Michal Abrahamowicz

Unmeasured Confounding, the Achilles heel of Observational Epidemiological Research: Challenges and New Methods



Modern epidemiology increasingly relies on large population-based health databases. An example of paramount importance, for both public health and the society-at-large, involves observational pharmacoepidemiological database studies of drug safety. Yet, while large databases are essential to ensure detecting rare but serious adverse drug effects, they typically do not record several patient characteristics which may affect both the treatment choice and the health outcome of interest [1]. The resulting bias, due to unmeasured confounding by indication, is considered the 'Achilles heel' of modern pharmacoepidemiology, and developing new, validated analytical methods to reduce its impact is the top research priority [1].  


To propose two new methods for reducing the impact of unobserved confounding in pharmacoepidemiology, validate both methods in simulations, and apply them in real-life drug safety studies.


The complexity of the unmeasured confounding problem requires alternative methods for different data structures. We propose two new methods, each applicable in a different situation. The first 'missing cause' method does not require any data on, or even identification of, potential unmeasured confounders; and represents an alternative to prescribing preferences-based instrumental variable (IV) approach [2]. This method relies on discrepancies between a) treatment actually received by individual patients versus b) treatment they would be expected to receive, given patients’ measured characteristics and their physicians’ prescribing preferences [3]. We use the treatment-by-discrepancy interaction to: (i) test for presence of unmeasured confounding and (ii) correct the treatment effect estimate for the resulting bias [3]. The second 'martingale residual' (MR) method applies in time-to-event analyses where additional confounders, unavailable in the main database, are measured in a smaller ‘validation subsample’ (VS) [4]. This method, proposed by Burne and Abrahamowicz, imputes unmeasured confounders for all subjects in the main database, based on their relationships with exposure, measured confounders, and outcome (approximated through the MR), estimated in the VS [5].

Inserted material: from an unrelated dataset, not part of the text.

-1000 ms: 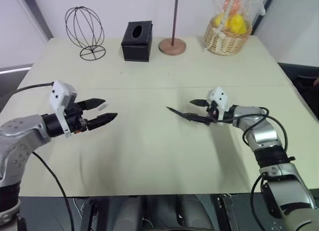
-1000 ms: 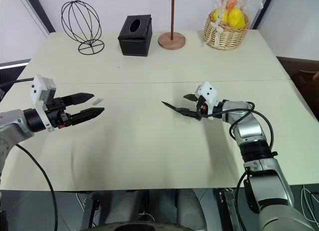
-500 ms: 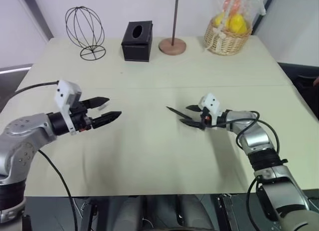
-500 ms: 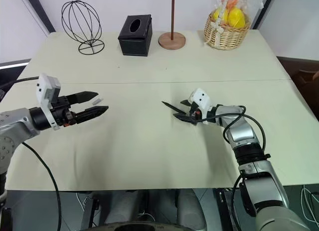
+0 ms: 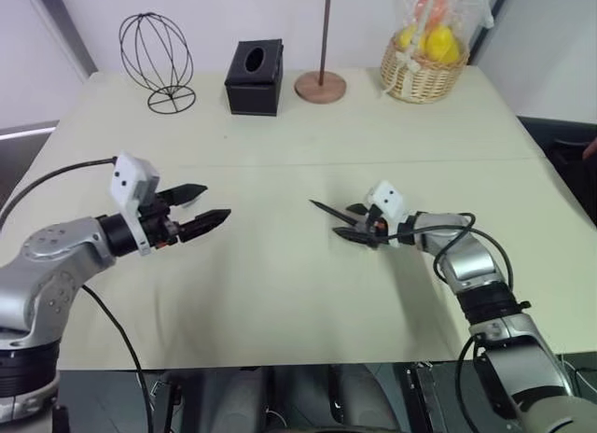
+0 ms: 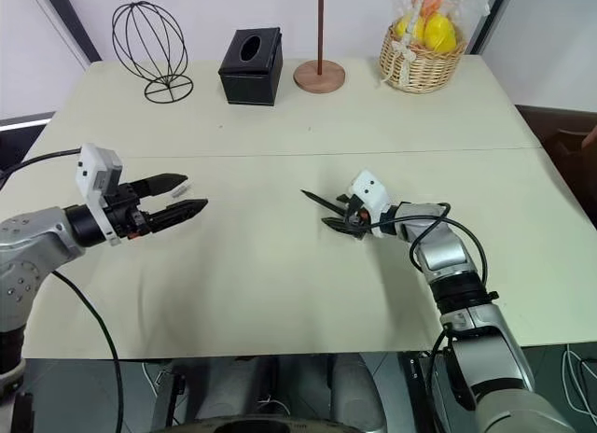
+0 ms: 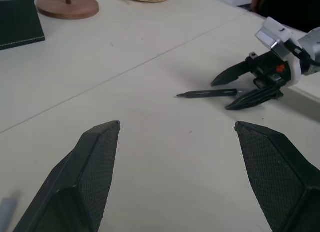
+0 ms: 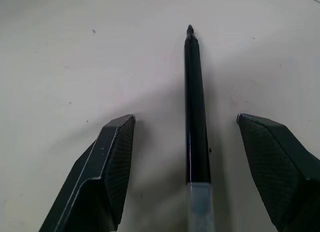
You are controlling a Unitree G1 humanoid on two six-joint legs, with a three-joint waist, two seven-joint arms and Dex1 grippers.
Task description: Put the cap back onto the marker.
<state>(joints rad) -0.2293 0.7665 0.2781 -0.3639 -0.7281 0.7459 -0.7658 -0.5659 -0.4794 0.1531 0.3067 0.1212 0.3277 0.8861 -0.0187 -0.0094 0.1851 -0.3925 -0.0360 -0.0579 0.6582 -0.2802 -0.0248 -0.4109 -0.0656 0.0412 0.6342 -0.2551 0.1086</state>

Simulations validated both methods and demonstrated their potential benefits [3,5]. Our missing cause estimates had much smaller bias than conventional estimates, much smaller variance than IV’s estimates [2], and best overall accuracy [3]. Similarly, the MR-based imputation yielded practically unbiased estimates which were generally more accurate than Propensity Score Calibration [4], conventional multivariable analyses, or standard imputation [5]. In real-life application, the missing cause estimates showed a slight reduction of gastrointestinal risks for COX-2 inhibitors compared to traditional NSAIDs, in contrast to a risk increase suggested by IV estimates, with much wider CI’s [3]. MR-based imputation of additional confounders, from an external VS, suggested that increased risk of diabetes associated with oral glucocorticoids use, may be statistically non-significant and much lower than that estimated by conventional Cox model [5].


Our new methods may enhance the accuracy and validity of some large database studies of drug safety.

[1] Avorn J. NEJM 2007; 357:2219.

[2] Brookhart MA, et al. Epidemiology 2006; 17:268-75.

[3] Abrahamowicz M, et al. Statistics- in-Medicine. 2016; 35:1001-16.

[4] Stϋrmer T, et al. American J Epidemiology 2005; 162:279-89.

[5] Burne R & Abrahamowicz M. Martingale residual-based method .... Statistics-in-Medicine 2016 (In Press).